The report about the Haredi textbooks, meanwhile, is the first of its kind. The study, which examined 93 textbooks used in all grades over the last year, took months, mostly due to difficulty in figuring out which of the books were actually taught in the ultra-Orthodox education system. Furthermore, ultra-Orthodox education differs in the Lithuanian, Hassidic and Mizrahi sectors, making the study even more challenging.

“The problem with Haredi education is that it’s different to any other sector,” said IMPACT–SE CEO Marcus Sheff. “In the Israeli education system, like the one in Iran, Saudi Arabia or any other country we study, everything is organized and available online. With the Haredim, there’s a gray area. There are many different types of education: Recognized official education, recognized unofficial education, unrecognized…

“There is a list of textbook available in the Education Ministry’s records, but it’s hard to tell which of them were actually taught at the schools. That is why we focused on  Haredi textbooks that were definitely taught in the great majority of the educational institutions we’re familiar with. Of course, in many of the institutions meant to boys over 13, most if not all of the studies are religious.”

 

Jewish school - Photo Alex Kolonoisky

 

Sheff noted that while the study examined textbooks from the last year, “most of them have barely changed since the 1950s. This is not surprising, considering the fact that ‘the new is forbidden by the Torah,’ as Chazon Ish (Rabbi Avrohom Yeshaya Karelitz) said. Modernity is an enemy. Because of that, the Haredim view the Reform Movement as the biggest threat they face. They fight with everything they’ve got against Moses Mendelssohn, a man who died 230 years ago. When looking at the Western Wall and conversion crises, you can find the root of the problem in this study.”

 

Gaps between Haredi  textbooks and reality

Rabbi Bezalel Cohen, the founder and head of the Haredi high school Yeshiva Chachmei Lev, knows these textbooks well. “The Haredi narrative is very clear, and continues throughout history,” he explains. “Those who left the tradition—the Jewish Enlightenment, Zionism, the Reform Movement—they are all a direct continuation of the Hellenists.

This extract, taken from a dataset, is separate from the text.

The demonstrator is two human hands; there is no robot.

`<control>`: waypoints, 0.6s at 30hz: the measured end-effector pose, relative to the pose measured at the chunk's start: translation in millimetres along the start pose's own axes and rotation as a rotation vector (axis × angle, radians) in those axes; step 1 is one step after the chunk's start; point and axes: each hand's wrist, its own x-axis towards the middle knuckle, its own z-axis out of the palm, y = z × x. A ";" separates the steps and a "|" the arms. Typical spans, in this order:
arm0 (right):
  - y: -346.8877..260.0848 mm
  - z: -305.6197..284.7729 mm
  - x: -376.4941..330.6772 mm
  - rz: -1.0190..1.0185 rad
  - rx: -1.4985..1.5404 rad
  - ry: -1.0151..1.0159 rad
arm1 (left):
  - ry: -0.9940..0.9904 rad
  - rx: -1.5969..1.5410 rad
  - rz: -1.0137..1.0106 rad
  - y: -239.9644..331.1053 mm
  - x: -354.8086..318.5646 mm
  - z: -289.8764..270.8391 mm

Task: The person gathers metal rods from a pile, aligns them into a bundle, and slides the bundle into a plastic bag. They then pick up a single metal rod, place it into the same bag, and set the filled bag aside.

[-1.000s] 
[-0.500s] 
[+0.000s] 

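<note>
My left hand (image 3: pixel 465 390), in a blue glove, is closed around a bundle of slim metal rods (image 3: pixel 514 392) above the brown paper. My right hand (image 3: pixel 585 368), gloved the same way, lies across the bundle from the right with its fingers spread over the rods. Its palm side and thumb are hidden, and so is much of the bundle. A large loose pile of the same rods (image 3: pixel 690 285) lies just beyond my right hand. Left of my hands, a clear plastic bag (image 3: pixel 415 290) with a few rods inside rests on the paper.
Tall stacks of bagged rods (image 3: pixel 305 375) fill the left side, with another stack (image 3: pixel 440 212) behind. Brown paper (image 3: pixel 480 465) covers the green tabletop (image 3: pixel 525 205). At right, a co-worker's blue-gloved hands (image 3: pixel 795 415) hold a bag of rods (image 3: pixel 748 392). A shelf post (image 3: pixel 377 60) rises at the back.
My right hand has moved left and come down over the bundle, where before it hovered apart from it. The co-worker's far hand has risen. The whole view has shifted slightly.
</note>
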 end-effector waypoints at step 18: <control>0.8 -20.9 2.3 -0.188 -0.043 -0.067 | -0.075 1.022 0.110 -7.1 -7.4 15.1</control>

“This is exactly what we’ve been seeing recently with the Reform Movement and the Western Wall crisis, or the conversion crisis. The ultra-Orthodox are confident that anyone who thinks differently does so out of malice, stupidity, or indifference toward the Torah, piety, and the people of Israel. And that is a problem,” he continues.

According to Cohen, the absence of the Mizrahi narrative is not necessarily a result of racism. “The history books teach about central figures in the historical narrative, and Sephardic ultra-Orthodoxy continues that story, because it copied the model of ultra-Orthodoxy developed in Europe,” he explains. “In this narrative, Mizrahi figures play no significant role.”

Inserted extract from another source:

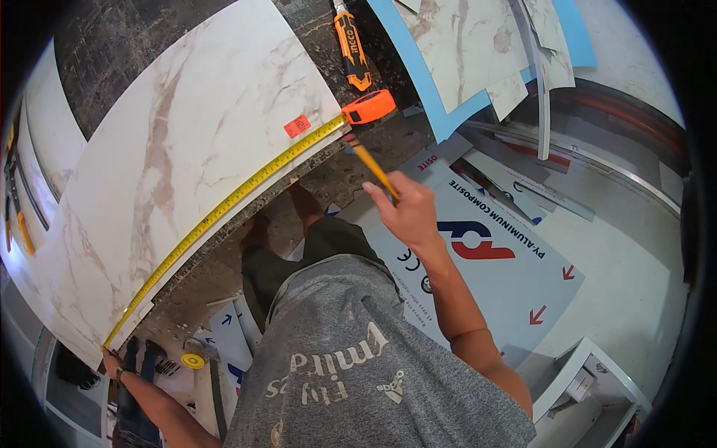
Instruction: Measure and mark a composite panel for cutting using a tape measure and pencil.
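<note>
A white panel with brown marble veining lies on the dark worktop. Along its near edge runs the yellow blade of a tape measure; its orange case sits at the panel's right corner. At the panel's far-left corner, my left hand pinches the blade's end against the edge, fingers partly hidden. My right hand is closed round a yellow pencil, whose pinkish end points at the panel's corner just below the tape case, beyond the edge. A small red sticker is on the panel.
An orange and black utility knife lies beyond the tape case. Marble-patterned offcuts with blue film are at the upper right. A printed grey sheet covers floor on the right, near a white box frame. Someone's jeans-clad legs show lower left.
</note>
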The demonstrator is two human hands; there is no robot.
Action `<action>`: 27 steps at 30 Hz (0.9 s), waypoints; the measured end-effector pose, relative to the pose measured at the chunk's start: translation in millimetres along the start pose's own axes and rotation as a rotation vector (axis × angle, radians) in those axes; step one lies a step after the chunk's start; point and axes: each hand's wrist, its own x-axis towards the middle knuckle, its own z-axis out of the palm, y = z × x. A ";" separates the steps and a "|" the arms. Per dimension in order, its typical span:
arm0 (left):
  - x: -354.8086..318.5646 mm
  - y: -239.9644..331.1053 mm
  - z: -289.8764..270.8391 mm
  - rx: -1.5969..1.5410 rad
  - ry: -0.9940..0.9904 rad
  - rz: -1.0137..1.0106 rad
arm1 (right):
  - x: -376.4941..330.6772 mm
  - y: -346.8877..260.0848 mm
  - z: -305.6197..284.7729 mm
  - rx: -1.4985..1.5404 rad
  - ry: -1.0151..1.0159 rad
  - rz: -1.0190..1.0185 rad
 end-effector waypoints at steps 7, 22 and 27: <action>-9.2 2.6 0.1 0.004 -0.005 0.016 | 11.2 2.8 14.7 0.729 0.283 0.025; -12.5 7.2 5.7 0.049 -0.013 0.038 | 62.0 9.1 73.3 0.303 0.391 -0.379; -11.0 -2.5 -25.4 0.053 0.060 0.031 | 62.4 -2.7 99.2 0.140 0.395 -0.459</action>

What kind of impact does this narrative have?

“Like any narrative, its impact is mostly felt when the children grow up and realize reality is different to what they’ve been told. For example, a history textbook I taught for the Haredi matriculation exams tells the story of Sabbatai Zevi, whose claim of being the Messiah was rejected by Israel’s greatest religious leaders, but the people still flocked to him. Then one of the students raised his hand and said, ‘But many of Israel’s greatest religious leaders also followed him.’ I said, ‘That’s true, but the writer (of the textbook) doesn’t want you to know that.’ And what happens to a student who comes across this dissonance? He realizes the history he has been taught is not true, and then he questions everything he was taught. To me, that is a big problem.”